Where did the old approach go?

To be fair, football has changed a lot — bigger crowds, different stewarding models and more will to self-police among fans. But you can’t ignore the optics when incidents are tolerated in certain places. I noticed there was no public condemnation when their right back jumped into the crowd at Kilmarnock and that seemed to remove a clear deterrent. When players or staff appear to encourage a spillover, it muddies the message for everyone.


Mixed messages from clubs and authorities

Truth is, inconsistency breeds contempt. If one side gets away with shepherding fans on to the pitch and there’s no meaningful censure from the league or club hierarchy, others will start to think it’s acceptable. That doesn’t excuse any part of our support who spill on to the turf, but it does explain why tensions escalate. Add in the rise of more extreme supporter groups on both sides and the fixture becomes a tinderbox rather than a celebration.

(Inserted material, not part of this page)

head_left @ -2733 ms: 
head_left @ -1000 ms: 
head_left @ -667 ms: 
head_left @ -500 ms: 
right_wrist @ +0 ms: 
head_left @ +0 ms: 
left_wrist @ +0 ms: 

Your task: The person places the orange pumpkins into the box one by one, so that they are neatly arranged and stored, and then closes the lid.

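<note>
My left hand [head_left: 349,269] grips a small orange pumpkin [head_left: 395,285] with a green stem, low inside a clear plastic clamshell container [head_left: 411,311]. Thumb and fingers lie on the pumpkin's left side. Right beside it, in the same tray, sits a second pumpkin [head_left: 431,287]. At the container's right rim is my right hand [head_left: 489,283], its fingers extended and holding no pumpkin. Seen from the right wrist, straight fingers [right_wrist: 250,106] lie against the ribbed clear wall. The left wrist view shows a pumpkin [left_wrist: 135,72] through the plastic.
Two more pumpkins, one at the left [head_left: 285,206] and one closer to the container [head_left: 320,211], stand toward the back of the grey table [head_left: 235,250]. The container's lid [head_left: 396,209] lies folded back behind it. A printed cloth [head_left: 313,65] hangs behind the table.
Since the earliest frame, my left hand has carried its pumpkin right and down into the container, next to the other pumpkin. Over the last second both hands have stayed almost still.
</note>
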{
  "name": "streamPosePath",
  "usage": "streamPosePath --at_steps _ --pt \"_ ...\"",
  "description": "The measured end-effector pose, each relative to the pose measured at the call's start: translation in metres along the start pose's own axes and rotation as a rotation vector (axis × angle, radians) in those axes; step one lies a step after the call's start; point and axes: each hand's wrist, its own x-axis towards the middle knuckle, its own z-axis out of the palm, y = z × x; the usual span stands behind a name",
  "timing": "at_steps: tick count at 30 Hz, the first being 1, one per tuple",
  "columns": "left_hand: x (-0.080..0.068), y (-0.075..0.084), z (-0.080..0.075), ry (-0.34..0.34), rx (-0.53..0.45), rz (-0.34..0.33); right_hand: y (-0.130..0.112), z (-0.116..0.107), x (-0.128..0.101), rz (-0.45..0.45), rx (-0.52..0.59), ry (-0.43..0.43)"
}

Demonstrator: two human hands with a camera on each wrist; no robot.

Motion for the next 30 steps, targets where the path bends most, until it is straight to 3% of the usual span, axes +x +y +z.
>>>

How to reduce the risk next time

Practical steps are obvious: firm, consistent policing at full-time, clear public condemnations when players or staff stoke the crowd, and sensible segregation choices for away allocations. If the 2,500 places allocated away are given to travelling supporters who aren’t attached to the ultras, the chance of trouble falls. Small measures can stop a bad situation from becoming a headline scandal.

At the end of the day I want the big nights back — safe, noisy and respectful. Nobody wants repeat scenes or the feeling that one set of fans can act with impunity. It’s up to clubs and the authorities to show they mean it, otherwise we’ll keep asking the same question after every derby.